For each $\alpha \in I$, let:

$f_\alpha: S_\alpha \to T_\alpha$ be a mapping
$g_\alpha: T_\alpha \to U_\alpha$ be a mapping.

Let:

$\ds S = \prod_{\alpha \mathop \in I} S_\alpha$
$\ds T = \prod_{\alpha \mathop \in I} T_\alpha$
$\ds U = \prod_{\alpha \mathop \in I} U_\alpha$

Let $f: S \to T$ and $\ds g: T \to U$ be defined as:

$\ds f = \prod_{\alpha \mathop \in I} f_\alpha$
$\ds g = \prod_{\alpha \mathop \in I} g_\alpha$

Then their composition $g \circ f: S \to U$ is:

$\ds g \circ f: \prod_{\alpha \mathop \in I} g_\alpha \circ f_\alpha$

## Proof

First note that for all $\alpha \in I$:

$\Dom {g_\alpha} = \Cdm {f_\alpha} = T_\alpha$

where $\Dom {g_\alpha}$ denotes the domain of $g_\alpha$ and $\Cdm {f_\alpha}$ denotes the codomain of $f_\alpha$.

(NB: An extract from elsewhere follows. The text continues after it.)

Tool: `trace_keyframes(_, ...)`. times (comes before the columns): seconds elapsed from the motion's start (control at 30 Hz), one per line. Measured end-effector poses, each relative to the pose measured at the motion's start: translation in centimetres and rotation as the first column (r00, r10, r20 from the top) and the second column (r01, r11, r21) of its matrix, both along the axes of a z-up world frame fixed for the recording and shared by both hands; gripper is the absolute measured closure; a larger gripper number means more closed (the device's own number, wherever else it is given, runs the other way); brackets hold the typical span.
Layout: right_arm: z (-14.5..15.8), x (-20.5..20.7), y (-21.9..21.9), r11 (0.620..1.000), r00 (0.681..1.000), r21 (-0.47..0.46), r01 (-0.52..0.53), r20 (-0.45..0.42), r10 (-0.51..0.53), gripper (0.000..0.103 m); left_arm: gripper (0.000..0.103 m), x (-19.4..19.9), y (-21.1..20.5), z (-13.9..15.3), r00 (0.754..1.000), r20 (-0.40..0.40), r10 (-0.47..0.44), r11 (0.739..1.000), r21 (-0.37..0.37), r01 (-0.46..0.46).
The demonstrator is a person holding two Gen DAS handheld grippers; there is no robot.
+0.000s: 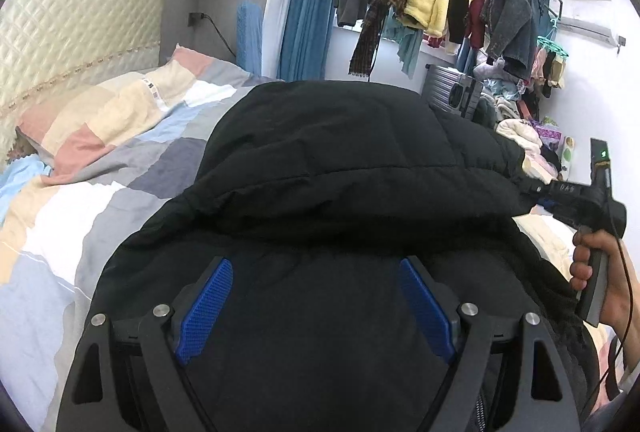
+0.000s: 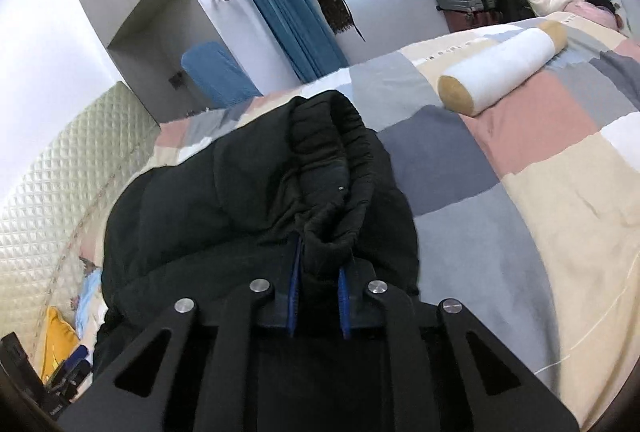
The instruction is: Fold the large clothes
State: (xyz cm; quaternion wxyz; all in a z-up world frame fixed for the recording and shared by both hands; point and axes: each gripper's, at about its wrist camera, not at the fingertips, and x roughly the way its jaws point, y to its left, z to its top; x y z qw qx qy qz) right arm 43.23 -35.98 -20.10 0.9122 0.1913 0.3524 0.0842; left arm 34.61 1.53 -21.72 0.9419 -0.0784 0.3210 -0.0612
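The right gripper (image 2: 319,302) is clamped on the gathered cuff of the black jacket (image 2: 256,208), its blue pads pressed close with the elastic edge bunched between them. The left gripper (image 1: 316,306) stands wide apart, its pads poised over the jacket's padded body without pinching anything.

The step in hand looks like folding a sleeve across the body of the jacket, which lies spread on the patchwork bedspread (image 2: 520,200) near the quilted headboard (image 2: 60,172). The next move probably calls for carrying the cuff inward over the chest and laying it flat, while the left gripper presses or pins the bulk so it does not slide.

The jacket lies directly under and ahead of both grippers; a bolster pillow (image 2: 500,72) rests well apart.
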Motion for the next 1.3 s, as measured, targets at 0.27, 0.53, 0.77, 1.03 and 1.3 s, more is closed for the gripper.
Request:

So $g_\alpha \circ f_\alpha$ is defined for all $\alpha \in I$.

Similarly:

$\Cdm f = \Dom g = T$

and so $g \circ f$ is defined.

Let $\mathbf x \in S$ be arbitrary:

$\mathbf x = \family {x_\alpha \in S_\alpha}_{\alpha \mathop \in I}$

We have that:

 $\ds \map {\paren {g \circ f} } {\mathbf x}$ $=$ $\ds \map {\prod_{\alpha \mathop \in I} g_\alpha} {\map {\prod_{\alpha \mathop \in I} f_\alpha} {\mathbf x} }$ Definition of $f$ $\ds$ $=$ $\ds \map {\prod_{\alpha \mathop \in I} g_\alpha} {\family {\map {f_\alpha} {x_\alpha} }_{\alpha \mathop \in I} }$ Definition of $\ds \prod_{\alpha \mathop \in I} f_\alpha$ $\ds$ $=$ $\ds \family {\map {\paren {g_\alpha \circ f_\alpha} } {x_\alpha} }_{\alpha \mathop \in I}$ $\ds$ $=$ $\ds \map {\prod_{\alpha \mathop \in I} g_\alpha \circ f_\alpha} {\mathbf x}$

$\blacksquare$